#### [About this exercise]
Each entry that follows needs to be written out exactly, with nothing left out.

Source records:

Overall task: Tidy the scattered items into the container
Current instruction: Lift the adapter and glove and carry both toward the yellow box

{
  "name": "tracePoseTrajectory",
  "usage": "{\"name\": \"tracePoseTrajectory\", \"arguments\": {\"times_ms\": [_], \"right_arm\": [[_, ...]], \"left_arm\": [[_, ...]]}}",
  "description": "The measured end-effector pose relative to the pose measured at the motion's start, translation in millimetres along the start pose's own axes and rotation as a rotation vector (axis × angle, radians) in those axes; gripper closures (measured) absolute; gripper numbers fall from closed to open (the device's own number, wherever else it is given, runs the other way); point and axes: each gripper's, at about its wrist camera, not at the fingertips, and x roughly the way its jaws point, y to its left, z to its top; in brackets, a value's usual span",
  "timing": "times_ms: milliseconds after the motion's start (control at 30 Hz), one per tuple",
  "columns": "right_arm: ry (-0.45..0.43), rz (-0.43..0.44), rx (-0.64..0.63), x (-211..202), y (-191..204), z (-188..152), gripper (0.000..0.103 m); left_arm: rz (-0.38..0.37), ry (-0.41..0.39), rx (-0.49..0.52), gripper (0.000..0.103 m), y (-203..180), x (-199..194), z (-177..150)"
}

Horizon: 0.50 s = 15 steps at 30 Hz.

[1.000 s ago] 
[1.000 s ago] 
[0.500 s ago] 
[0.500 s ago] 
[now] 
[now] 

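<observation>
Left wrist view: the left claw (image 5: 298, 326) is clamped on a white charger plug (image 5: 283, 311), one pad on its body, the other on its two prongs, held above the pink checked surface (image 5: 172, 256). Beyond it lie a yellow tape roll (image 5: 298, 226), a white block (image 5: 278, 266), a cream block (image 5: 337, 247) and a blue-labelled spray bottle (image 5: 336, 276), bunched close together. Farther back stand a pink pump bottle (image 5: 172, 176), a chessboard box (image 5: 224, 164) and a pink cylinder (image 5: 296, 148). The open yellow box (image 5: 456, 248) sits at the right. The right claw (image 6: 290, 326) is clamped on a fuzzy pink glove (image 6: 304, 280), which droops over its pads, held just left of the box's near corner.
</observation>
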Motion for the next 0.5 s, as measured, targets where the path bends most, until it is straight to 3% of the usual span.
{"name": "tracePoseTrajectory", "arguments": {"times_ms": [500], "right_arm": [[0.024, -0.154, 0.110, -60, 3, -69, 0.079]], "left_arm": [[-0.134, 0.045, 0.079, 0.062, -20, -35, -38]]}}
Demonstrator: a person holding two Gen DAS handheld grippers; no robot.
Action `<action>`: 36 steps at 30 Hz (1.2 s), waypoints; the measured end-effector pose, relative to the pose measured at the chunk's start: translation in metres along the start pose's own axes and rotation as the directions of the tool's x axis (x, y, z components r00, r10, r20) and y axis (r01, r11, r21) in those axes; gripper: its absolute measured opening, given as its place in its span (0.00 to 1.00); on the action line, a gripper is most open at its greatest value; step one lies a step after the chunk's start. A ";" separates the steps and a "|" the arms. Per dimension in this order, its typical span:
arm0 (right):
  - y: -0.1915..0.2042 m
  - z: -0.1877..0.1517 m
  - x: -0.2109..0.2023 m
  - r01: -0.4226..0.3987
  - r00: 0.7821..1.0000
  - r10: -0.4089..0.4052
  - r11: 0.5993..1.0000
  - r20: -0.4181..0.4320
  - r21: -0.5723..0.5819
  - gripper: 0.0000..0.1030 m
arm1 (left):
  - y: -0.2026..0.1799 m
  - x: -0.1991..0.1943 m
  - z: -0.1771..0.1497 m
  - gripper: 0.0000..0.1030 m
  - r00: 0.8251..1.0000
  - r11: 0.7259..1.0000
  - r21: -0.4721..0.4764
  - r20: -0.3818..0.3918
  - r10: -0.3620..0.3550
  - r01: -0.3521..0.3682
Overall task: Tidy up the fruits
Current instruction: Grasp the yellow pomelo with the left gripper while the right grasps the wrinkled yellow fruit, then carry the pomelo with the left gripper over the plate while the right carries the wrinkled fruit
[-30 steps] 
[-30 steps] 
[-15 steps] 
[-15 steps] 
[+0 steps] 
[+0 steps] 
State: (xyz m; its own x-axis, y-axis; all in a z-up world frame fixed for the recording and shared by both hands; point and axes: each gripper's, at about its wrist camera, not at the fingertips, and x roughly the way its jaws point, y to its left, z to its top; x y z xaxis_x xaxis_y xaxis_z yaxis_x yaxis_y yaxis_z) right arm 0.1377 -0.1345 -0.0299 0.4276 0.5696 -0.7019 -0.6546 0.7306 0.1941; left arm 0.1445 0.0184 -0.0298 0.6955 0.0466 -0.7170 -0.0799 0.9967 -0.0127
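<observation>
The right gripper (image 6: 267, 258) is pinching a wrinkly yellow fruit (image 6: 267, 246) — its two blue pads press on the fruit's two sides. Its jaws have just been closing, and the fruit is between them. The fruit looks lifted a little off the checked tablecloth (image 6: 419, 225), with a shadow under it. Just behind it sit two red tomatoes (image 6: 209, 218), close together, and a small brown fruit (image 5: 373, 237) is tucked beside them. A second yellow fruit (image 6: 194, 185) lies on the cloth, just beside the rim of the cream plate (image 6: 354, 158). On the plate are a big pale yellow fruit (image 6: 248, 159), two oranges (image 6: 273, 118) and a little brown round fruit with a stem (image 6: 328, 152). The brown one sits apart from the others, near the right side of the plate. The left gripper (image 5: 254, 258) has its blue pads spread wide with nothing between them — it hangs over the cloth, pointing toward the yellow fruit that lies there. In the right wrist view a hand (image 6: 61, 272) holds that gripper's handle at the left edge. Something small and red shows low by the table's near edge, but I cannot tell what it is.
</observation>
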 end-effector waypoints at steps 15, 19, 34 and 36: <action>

#### [Result]
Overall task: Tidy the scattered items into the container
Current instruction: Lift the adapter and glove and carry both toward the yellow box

{
  "name": "tracePoseTrajectory",
  "usage": "{\"name\": \"tracePoseTrajectory\", \"arguments\": {\"times_ms\": [_], \"right_arm\": [[_, ...]], \"left_arm\": [[_, ...]]}}",
  "description": "The measured end-effector pose relative to the pose measured at the motion's start, translation in millimetres along the start pose's own axes and rotation as a rotation vector (axis × angle, radians) in those axes; gripper closures (measured) absolute; gripper numbers fall from closed to open (the device's own number, wherever else it is given, runs the other way); point and axes: each gripper's, at about its wrist camera, not at the fingertips, and x roughly the way its jaws point, y to its left, z to its top; in brackets, a value's usual span",
  "timing": "times_ms: milliseconds after the motion's start (control at 30 Hz), one per tuple",
  "columns": "right_arm: ry (-0.45..0.43), rz (-0.43..0.44), rx (-0.64..0.63), x (-211..202), y (-191..204), z (-188..152), gripper (0.000..0.103 m); left_arm: rz (-0.38..0.37), ry (-0.41..0.39), rx (-0.49..0.52), gripper (0.000..0.103 m), y (-203..180), x (-199..194), z (-177..150)"
}

Horizon: 0.50 s = 15 steps at 30 Hz.

[1.000 s ago] 
[1.000 s ago] 
[0.500 s ago] 
[0.500 s ago] 
[now] 
[now] 

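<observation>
Left wrist view: the left claw (image 5: 298, 326) is clamped on a white charger plug (image 5: 283, 311), one pad on its body, the other on its two prongs, held above the pink checked surface (image 5: 172, 256). Beyond it lie a yellow tape roll (image 5: 298, 226), a white block (image 5: 278, 266), a cream block (image 5: 337, 247) and a blue-labelled spray bottle (image 5: 336, 276), bunched close together. Farther back stand a pink pump bottle (image 5: 172, 176), a chessboard box (image 5: 224, 164) and a pink cylinder (image 5: 296, 148). The open yellow box (image 5: 456, 248) sits at the right. The right claw (image 6: 290, 326) is clamped on a fuzzy pink glove (image 6: 304, 280), which droops over its pads, held just left of the box's near corner.
</observation>
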Motion for the next 0.5 s, as measured, targets where the path bends most, until it is straight to 3% of the usual span.
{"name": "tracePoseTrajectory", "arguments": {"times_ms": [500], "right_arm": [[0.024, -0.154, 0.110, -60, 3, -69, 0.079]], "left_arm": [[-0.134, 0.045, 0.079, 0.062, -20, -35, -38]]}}
Demonstrator: a person holding two Gen DAS handheld grippers; no robot.
Action `<action>`: 36 steps at 30 Hz (1.2 s), waypoints; the measured end-effector pose, relative to the pose measured at the chunk's start: translation in metres along the start pose's own axes and rotation as the directions of the tool's x axis (x, y, z components r00, r10, r20) and y axis (r01, r11, r21) in those axes; gripper: its absolute measured opening, given as its place in its span (0.00 to 1.00); on the action line, a gripper is most open at its greatest value; step one lies a step after the chunk's start. A ";" separates the steps and a "|" the arms. Per dimension in this order, its typical span:
arm0 (right):
  - y: -0.1915..0.2042 m
  - z: -0.1877..0.1517 m
  - x: -0.2109..0.2023 m
  - r01: -0.4226..0.3987
  - r00: 0.7821..1.0000
  - r10: -0.4089..0.4052
  - r11: 0.5993..1.0000
  - r20: -0.4181..0.4320
  - r21: -0.5723..0.5819
  - gripper: 0.0000..0.1030 m
arm1 (left):
  - y: -0.2026..0.1799 m
  - x: -0.1991..0.1943 m
  - z: -0.1771..0.1497 m
  - gripper: 0.0000..0.1030 m
  - r00: 0.8251..1.0000
  - r11: 0.7259..1.0000
  - r21: -0.4721..0.4764
  - r20: -0.3818..0.3918
  - r10: -0.3620..0.3550
  - r01: -0.3521..0.3682
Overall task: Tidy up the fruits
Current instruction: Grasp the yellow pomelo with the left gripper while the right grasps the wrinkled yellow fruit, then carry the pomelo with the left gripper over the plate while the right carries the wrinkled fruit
[-30 steps] 
[-30 steps] 
[-15 steps] 
[-15 steps] 
[+0 steps] 
[+0 steps] 
State: (xyz m; its own x-axis, y-axis; all in a z-up world frame fixed for the recording and shared by both hands; point and axes: each gripper's, at about its wrist camera, not at the fingertips, and x roughly the way its jaws point, y to its left, z to its top; x y z xaxis_x xaxis_y xaxis_z yaxis_x yaxis_y yaxis_z) right arm 0.1377 -0.1345 -0.0299 0.4276 0.5696 -0.7019 -0.6546 0.7306 0.1941; left arm 0.1445 0.0184 -0.0298 0.6955 0.0466 -0.7170 -0.0799 0.9967 -0.0127
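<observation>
The right gripper (image 6: 267, 258) is pinching a wrinkly yellow fruit (image 6: 267, 246) — its two blue pads press on the fruit's two sides. Its jaws have just been closing, and the fruit is between them. The fruit looks lifted a little off the checked tablecloth (image 6: 419, 225), with a shadow under it. Just behind it sit two red tomatoes (image 6: 209, 218), close together, and a small brown fruit (image 5: 373, 237) is tucked beside them. A second yellow fruit (image 6: 194, 185) lies on the cloth, just beside the rim of the cream plate (image 6: 354, 158). On the plate are a big pale yellow fruit (image 6: 248, 159), two oranges (image 6: 273, 118) and a little brown round fruit with a stem (image 6: 328, 152). The brown one sits apart from the others, near the right side of the plate. The left gripper (image 5: 254, 258) has its blue pads spread wide with nothing between them — it hangs over the cloth, pointing toward the yellow fruit that lies there. In the right wrist view a hand (image 6: 61, 272) holds that gripper's handle at the left edge. Something small and red shows low by the table's near edge, but I cannot tell what it is.
</observation>
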 end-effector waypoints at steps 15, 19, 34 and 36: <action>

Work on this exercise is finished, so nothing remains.